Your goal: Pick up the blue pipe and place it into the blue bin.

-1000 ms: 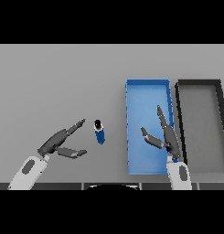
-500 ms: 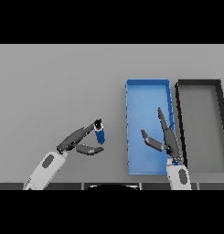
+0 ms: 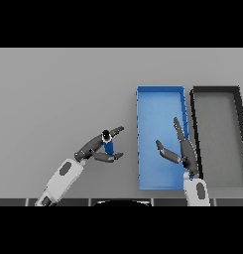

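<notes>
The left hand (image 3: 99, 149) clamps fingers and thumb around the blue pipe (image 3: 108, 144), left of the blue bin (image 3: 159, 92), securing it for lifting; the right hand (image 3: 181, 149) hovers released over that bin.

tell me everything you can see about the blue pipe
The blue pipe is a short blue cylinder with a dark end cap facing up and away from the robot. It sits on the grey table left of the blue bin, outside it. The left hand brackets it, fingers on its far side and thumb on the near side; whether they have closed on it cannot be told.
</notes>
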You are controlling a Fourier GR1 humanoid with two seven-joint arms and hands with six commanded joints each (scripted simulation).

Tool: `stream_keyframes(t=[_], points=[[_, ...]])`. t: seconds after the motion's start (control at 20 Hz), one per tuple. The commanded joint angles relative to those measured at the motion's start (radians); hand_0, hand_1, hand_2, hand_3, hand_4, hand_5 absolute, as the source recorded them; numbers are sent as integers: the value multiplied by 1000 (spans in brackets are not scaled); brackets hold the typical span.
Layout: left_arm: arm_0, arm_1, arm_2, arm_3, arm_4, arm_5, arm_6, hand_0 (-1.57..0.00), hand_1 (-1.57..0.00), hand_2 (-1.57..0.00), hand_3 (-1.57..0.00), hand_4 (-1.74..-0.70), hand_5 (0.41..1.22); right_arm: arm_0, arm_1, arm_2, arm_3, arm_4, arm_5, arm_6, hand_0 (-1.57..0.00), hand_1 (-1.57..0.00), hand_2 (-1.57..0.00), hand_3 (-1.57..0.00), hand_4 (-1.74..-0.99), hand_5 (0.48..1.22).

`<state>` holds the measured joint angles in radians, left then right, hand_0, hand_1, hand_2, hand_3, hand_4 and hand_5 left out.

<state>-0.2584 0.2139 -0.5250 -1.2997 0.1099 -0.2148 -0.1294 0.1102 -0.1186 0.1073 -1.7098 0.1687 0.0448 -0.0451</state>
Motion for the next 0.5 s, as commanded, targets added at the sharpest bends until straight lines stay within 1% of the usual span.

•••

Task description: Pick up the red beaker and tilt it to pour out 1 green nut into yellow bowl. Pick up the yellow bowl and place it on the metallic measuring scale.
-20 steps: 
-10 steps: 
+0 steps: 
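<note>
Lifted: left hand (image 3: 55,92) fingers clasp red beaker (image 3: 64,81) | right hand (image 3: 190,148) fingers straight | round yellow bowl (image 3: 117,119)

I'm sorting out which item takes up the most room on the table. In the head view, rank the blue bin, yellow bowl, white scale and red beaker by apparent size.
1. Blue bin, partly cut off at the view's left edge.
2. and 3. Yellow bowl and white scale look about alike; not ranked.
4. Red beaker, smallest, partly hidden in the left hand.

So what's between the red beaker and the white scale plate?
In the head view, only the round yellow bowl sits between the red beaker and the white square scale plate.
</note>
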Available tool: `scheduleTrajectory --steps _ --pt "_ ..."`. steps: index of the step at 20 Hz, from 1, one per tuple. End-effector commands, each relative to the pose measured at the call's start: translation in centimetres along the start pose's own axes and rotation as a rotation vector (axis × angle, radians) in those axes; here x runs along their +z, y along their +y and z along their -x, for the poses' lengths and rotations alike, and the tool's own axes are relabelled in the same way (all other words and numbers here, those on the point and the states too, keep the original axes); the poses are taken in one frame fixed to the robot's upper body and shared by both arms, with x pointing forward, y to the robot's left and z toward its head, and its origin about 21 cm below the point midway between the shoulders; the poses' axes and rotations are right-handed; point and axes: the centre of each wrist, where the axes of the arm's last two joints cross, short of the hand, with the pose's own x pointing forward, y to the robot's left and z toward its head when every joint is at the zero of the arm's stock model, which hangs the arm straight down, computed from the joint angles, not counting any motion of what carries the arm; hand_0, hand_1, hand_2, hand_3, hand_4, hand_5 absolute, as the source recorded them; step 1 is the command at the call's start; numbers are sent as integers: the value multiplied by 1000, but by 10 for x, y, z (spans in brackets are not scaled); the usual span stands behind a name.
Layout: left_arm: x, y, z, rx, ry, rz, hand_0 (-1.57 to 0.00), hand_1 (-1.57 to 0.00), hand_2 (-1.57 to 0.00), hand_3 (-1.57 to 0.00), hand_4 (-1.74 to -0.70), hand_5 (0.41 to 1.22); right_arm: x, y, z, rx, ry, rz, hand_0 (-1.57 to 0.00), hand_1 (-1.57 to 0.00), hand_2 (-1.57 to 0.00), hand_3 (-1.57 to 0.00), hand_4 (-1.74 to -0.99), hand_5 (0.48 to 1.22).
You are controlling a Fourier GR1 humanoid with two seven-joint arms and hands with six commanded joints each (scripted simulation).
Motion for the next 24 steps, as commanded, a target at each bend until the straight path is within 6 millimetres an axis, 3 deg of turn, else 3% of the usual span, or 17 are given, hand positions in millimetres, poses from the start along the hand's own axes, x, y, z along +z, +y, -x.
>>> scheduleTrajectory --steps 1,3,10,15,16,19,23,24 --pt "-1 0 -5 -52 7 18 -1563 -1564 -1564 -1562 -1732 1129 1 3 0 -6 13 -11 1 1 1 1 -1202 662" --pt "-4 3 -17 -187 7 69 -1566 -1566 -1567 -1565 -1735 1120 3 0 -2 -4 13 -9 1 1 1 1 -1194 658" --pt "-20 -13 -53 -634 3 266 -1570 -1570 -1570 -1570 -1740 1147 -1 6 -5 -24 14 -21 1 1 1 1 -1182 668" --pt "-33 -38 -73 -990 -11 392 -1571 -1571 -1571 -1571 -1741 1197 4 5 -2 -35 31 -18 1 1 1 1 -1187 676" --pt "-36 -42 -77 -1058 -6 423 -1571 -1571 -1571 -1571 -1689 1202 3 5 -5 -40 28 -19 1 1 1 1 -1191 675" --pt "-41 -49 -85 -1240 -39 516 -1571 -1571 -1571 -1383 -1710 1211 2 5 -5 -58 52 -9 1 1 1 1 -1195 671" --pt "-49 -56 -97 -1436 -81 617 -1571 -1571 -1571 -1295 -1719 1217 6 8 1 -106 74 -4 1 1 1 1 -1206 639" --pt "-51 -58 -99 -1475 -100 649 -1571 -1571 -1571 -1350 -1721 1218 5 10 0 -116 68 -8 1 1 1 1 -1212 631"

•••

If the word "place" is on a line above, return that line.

Finished task —
Your goal: Pick up the blue pipe and place it into the blue bin.
Task description: Pick up the red beaker and tilt it to pour out 1 green nut into yellow bowl. Pick up the yellow bowl and place it on the metallic measuring scale.

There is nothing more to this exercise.